- ACTIVITY: Reproduce every entry that follows word for word, but omit the images.
===== DATASET CONTENT =====
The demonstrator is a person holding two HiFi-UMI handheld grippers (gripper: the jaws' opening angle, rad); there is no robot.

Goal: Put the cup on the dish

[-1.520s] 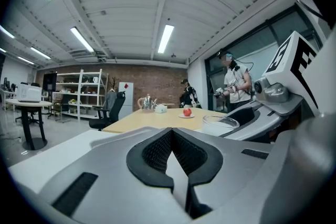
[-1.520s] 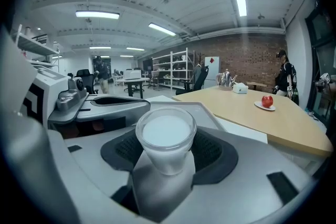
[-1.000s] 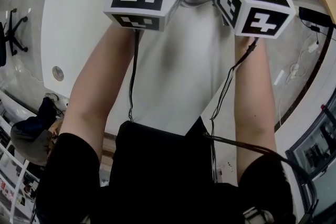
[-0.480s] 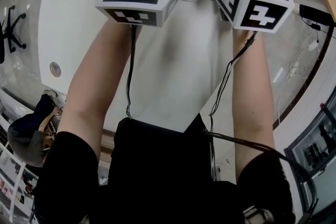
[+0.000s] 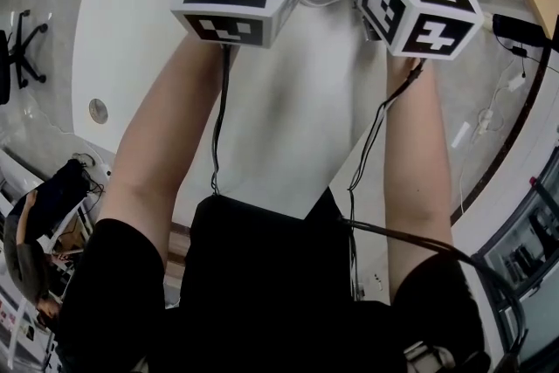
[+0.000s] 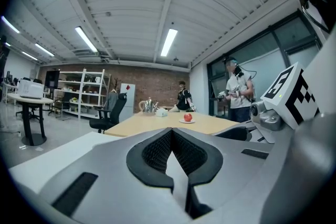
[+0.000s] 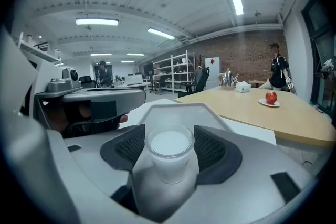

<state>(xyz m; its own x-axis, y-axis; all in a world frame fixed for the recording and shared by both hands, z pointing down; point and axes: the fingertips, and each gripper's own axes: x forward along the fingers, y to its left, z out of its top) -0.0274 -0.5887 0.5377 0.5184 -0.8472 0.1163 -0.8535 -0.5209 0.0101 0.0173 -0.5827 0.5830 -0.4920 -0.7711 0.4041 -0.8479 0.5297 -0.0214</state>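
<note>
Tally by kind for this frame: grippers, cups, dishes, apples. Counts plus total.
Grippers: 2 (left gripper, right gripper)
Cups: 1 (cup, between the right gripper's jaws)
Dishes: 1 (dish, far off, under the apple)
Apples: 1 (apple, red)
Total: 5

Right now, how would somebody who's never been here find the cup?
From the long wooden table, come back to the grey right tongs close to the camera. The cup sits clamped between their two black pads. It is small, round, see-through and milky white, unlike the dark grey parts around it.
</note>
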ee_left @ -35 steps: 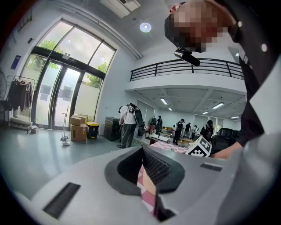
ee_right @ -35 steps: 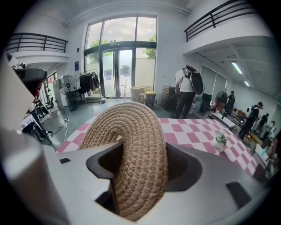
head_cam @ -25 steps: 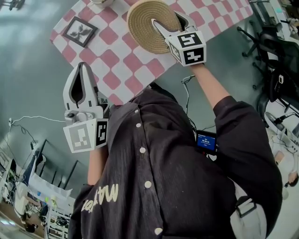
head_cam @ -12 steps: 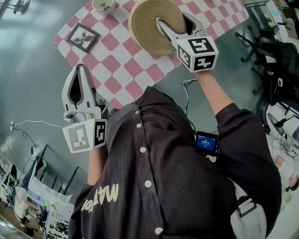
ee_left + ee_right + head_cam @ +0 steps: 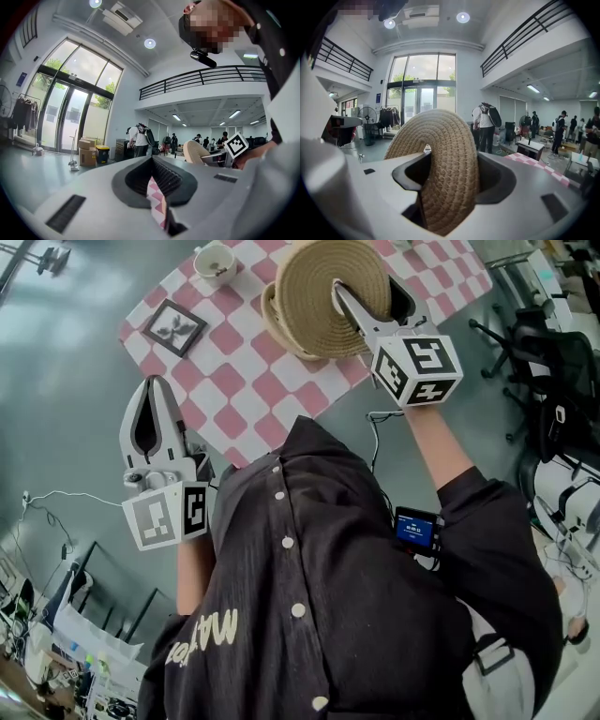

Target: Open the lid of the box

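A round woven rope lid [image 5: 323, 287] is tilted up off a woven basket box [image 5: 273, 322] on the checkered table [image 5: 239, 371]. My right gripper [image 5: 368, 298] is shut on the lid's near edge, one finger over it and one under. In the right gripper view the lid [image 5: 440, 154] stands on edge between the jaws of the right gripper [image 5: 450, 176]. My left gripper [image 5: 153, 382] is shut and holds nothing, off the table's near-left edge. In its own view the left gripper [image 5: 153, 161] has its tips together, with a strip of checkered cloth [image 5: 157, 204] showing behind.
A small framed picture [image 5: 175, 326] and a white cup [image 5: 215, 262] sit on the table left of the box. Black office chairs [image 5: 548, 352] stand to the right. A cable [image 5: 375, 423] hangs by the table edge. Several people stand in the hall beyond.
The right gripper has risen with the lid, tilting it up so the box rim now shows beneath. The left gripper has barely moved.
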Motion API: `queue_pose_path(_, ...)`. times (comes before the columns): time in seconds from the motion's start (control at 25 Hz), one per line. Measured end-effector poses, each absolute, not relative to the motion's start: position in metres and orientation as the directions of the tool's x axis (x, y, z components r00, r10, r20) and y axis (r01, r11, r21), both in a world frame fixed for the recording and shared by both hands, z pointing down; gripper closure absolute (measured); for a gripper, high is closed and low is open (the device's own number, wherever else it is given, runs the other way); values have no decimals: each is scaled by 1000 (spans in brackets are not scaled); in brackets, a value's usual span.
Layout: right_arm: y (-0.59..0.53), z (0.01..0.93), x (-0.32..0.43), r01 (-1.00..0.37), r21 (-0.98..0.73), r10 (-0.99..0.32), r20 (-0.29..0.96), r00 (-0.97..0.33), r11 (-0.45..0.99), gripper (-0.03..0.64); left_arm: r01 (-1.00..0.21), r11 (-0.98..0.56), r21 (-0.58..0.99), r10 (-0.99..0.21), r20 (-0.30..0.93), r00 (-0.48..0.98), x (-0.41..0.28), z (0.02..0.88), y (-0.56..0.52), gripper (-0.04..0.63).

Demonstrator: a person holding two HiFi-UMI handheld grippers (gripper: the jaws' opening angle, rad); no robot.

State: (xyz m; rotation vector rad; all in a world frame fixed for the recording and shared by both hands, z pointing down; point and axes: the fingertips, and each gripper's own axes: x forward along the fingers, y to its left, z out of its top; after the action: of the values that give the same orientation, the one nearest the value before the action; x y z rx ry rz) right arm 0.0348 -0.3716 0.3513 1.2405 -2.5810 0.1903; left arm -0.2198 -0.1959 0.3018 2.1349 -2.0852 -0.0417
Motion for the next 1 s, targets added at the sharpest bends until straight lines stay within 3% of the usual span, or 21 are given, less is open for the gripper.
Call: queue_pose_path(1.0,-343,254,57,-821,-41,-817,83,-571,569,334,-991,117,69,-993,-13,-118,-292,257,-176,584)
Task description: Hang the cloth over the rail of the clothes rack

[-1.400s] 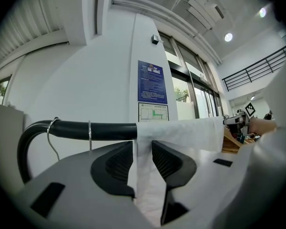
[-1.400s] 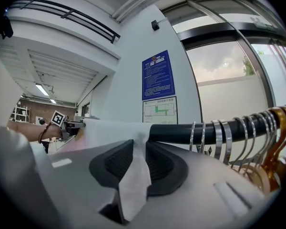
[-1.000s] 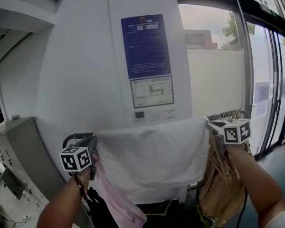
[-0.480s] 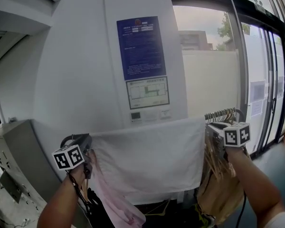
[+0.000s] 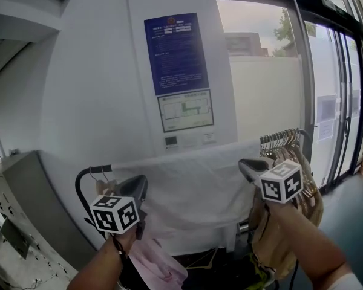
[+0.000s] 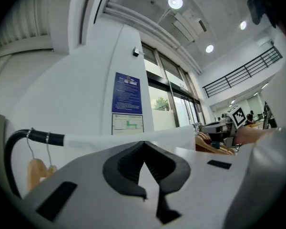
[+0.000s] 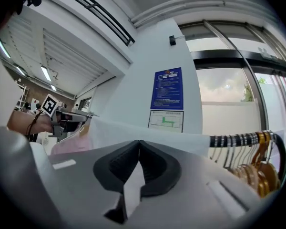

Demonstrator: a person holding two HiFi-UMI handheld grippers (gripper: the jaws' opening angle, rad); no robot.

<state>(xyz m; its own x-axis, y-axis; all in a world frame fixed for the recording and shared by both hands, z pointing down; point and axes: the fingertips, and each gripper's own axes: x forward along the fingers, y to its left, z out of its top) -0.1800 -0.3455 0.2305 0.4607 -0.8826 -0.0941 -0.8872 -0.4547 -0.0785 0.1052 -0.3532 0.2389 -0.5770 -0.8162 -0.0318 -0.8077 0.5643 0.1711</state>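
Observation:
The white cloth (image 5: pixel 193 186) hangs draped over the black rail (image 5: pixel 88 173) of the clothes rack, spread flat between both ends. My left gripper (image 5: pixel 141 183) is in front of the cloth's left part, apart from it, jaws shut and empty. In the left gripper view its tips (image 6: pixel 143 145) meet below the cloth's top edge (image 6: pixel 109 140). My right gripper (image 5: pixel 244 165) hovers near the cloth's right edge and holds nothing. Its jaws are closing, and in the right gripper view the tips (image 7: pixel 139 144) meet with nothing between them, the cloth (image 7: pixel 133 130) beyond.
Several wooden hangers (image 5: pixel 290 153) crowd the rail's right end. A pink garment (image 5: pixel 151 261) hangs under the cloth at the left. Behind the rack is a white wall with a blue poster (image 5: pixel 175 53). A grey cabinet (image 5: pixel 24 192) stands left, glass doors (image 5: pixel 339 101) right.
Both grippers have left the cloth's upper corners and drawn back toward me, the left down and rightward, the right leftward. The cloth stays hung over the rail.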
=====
- TASK OUTPUT:
The demonstrator is a person holding two HiFi-UMI handheld grippers (gripper: the jaws' opening angle, rad); there is no robot.

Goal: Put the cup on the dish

[-1.520s] 
[-1.520s] 
[-1.000s] 
[-0.480s] 
[+0.000s] 
[+0.000s] 
[+0.000s] 

<state>(xyz m; its own x-axis, y-axis; all in a world frame fixed for the recording and shared by both hands, z pointing down; point and axes: the fingertips, and each gripper's own axes: x forward along the fingers, y to its left, z out of its top) -0.0274 -0.5887 0.5377 0.5184 -0.8472 0.1163 -0.8535 -0.5209 0.0101 0.0173 -0.5827 0.5830 -0.4920 -0.7711 0.4041 -0.8479 0.5297 -0.0214</state>
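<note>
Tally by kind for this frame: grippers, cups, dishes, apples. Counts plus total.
Grippers: 2 (left gripper, right gripper)
Cups: 1 (cup, between the right gripper's jaws)
Dishes: 1 (dish, far off, under the apple)
Apples: 1 (apple, red)
Total: 5

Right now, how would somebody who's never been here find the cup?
From the long wooden table, come back to the grey right tongs close to the camera. The cup sits clamped between their two black pads. It is small, round, see-through and milky white, unlike the dark grey parts around it.
</note>
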ee_left @ -35 steps: 
ee_right @ -35 steps: 
head_cam @ -25 steps: 
head_cam @ -12 steps: 
ee_left + ee_right + head_cam @ +0 steps: 

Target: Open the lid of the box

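A round woven rope lid [image 5: 323, 287] is tilted up off a woven basket box [image 5: 273, 322] on the checkered table [image 5: 239, 371]. My right gripper [image 5: 368, 298] is shut on the lid's near edge, one finger over it and one under. In the right gripper view the lid [image 5: 440, 154] stands on edge between the jaws of the right gripper [image 5: 450, 176]. My left gripper [image 5: 153, 382] is shut and holds nothing, off the table's near-left edge. In its own view the left gripper [image 5: 153, 161] has its tips together, with a strip of checkered cloth [image 5: 157, 204] showing behind.
A small framed picture [image 5: 175, 326] and a white cup [image 5: 215, 262] sit on the table left of the box. Black office chairs [image 5: 548, 352] stand to the right. A cable [image 5: 375, 423] hangs by the table edge. Several people stand in the hall beyond.
The right gripper has risen with the lid, tilting it up so the box rim now shows beneath. The left gripper has barely moved.
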Motion API: `queue_pose_path(_, ...)`. times (comes before the columns): time in seconds from the motion's start (control at 25 Hz), one per line. Measured end-effector poses, each absolute, not relative to the motion's start: position in metres and orientation as the directions of the tool's x axis (x, y, z components r00, r10, r20) and y axis (r01, r11, r21), both in a world frame fixed for the recording and shared by both hands, z pointing down; gripper closure absolute (measured); for a gripper, high is closed and low is open (the device's own number, wherever else it is given, runs the other way); values have no decimals: each is scaled by 1000 (spans in brackets are not scaled); in brackets, a value's usual span.
Layout: right_arm: y (-0.59..0.53), z (0.01..0.93), x (-0.32..0.43), r01 (-1.00..0.37), r21 (-0.98..0.73), r10 (-0.99..0.32), r20 (-0.29..0.96), r00 (-0.97..0.33), r11 (-0.45..0.99), gripper (-0.03..0.64); left_arm: r01 (-1.00..0.21), r11 (-0.98..0.56), r21 (-0.58..0.99), r10 (-0.99..0.21), r20 (-0.30..0.93), r00 (-0.48..0.98), x (-0.41..0.28), z (0.02..0.88), y (-0.56..0.52), gripper (-0.04..0.63).

Demonstrator: a person holding two HiFi-UMI handheld grippers (gripper: the jaws' opening angle, rad); no robot.

State: (xyz m; rotation vector rad; all in a world frame fixed for the recording and shared by both hands, z pointing down; point and axes: the fingertips, and each gripper's own axes: x forward along the fingers, y to its left, z out of its top; after the action: of the values that give the same orientation, the one nearest the value before the action; x y z rx ry rz) right arm 0.0348 -0.3716 0.3513 1.2405 -2.5810 0.1903; left arm -0.2198 -0.1959 0.3018 2.1349 -2.0852 -0.0417
Motion for the next 1 s, targets added at the sharpest bends until straight lines stay within 3% of the usual span, or 21 are given, less is open for the gripper.
Call: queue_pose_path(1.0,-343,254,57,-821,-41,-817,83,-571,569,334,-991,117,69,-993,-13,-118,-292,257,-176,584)
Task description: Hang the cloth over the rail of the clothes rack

[-1.400s] 
[-1.400s] 
[-1.000s] 
[-0.480s] 
[+0.000s] 
[+0.000s] 
[+0.000s] 

Demonstrator: a person holding two HiFi-UMI handheld grippers (gripper: the jaws' opening angle, rad); no robot.

<state>(xyz m; its own x-axis, y-axis; all in a world frame fixed for the recording and shared by both hands, z pointing down; point and axes: the fingertips, and each gripper's own axes: x forward along the fingers, y to its left, z out of its top) -0.1800 -0.3455 0.2305 0.4607 -0.8826 -0.0941 -0.8872 -0.4547 -0.0785 0.1052 -0.3532 0.2389 -0.5770 -0.8162 -0.0318 -0.8077 0.5643 0.1711</state>
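Observation:
The white cloth (image 5: pixel 193 186) hangs draped over the black rail (image 5: pixel 88 173) of the clothes rack, spread flat between both ends. My left gripper (image 5: pixel 141 183) is in front of the cloth's left part, apart from it, jaws shut and empty. In the left gripper view its tips (image 6: pixel 143 145) meet below the cloth's top edge (image 6: pixel 109 140). My right gripper (image 5: pixel 244 165) hovers near the cloth's right edge and holds nothing. Its jaws are closing, and in the right gripper view the tips (image 7: pixel 139 144) meet with nothing between them, the cloth (image 7: pixel 133 130) beyond.
Several wooden hangers (image 5: pixel 290 153) crowd the rail's right end. A pink garment (image 5: pixel 151 261) hangs under the cloth at the left. Behind the rack is a white wall with a blue poster (image 5: pixel 175 53). A grey cabinet (image 5: pixel 24 192) stands left, glass doors (image 5: pixel 339 101) right.
Both grippers have left the cloth's upper corners and drawn back toward me, the left down and rightward, the right leftward. The cloth stays hung over the rail.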

This response is now finished.